Author's Note: Final book! Thanks for sticking with me for so long.


Book 3: Hell


The buzzard jolted as the landing gears touched down on the tarmac, bouncing Brick in his seat. He squeezed the throttle and, after easing the craft to a halt, killed the engines. He climbed out of the cockpit with the rotors still winding down behind him.

He saw that he'd put the buzzard down askew, halfway off the marks he'd been aiming for, but it wasn't bad considering he'd only been flying solo for a couple months.

"Hey, boss," a slab called, standing up from where he'd been relaxing in the shade. "How'd it go?"

"You tell me," Brick grunted as hauled a chest out of the buzzard's cockpit. It was heavy, even for him, and it banged loudly when he set it on the asphalt.

"All that?"

"Yep. An' more. Left some guys to mop up."
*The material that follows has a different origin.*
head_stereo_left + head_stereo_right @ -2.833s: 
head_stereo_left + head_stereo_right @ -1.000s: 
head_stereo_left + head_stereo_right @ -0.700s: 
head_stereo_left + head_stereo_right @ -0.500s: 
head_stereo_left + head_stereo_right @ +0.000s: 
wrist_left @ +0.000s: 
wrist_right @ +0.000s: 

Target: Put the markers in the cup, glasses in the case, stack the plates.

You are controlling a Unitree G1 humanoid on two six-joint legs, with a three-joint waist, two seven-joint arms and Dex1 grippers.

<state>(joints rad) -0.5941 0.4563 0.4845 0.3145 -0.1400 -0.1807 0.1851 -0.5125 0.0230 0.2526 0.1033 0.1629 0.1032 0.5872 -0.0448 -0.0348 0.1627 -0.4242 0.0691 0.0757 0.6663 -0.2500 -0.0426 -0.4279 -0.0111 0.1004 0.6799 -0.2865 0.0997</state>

The raider whistled appreciatively. Brick unclamped the chest's latches and kicked it open, revealing the cache of weapons inside. He lifted out his favorite, a Hyperion shotgun with a beetle black shell. He'd already tested it out against its makers. It was a strange weapon, firing a spray of flechettes instead of standard shotgun shells, but it had shredded the Hyperion architects into pulp.

"Take what you want and pass out the rest," Brick said to the raider, who already bent over the stash with barely contained greed glittering in his eyes.

Another Slab slouched against a shipping container, nearly concealed by the shadows. Brick almost called him over, the words died in his throat when the man's head lolled toward him.

It was one of the empties. It looked past Brick, its vacant eyes fixed on some invisible point.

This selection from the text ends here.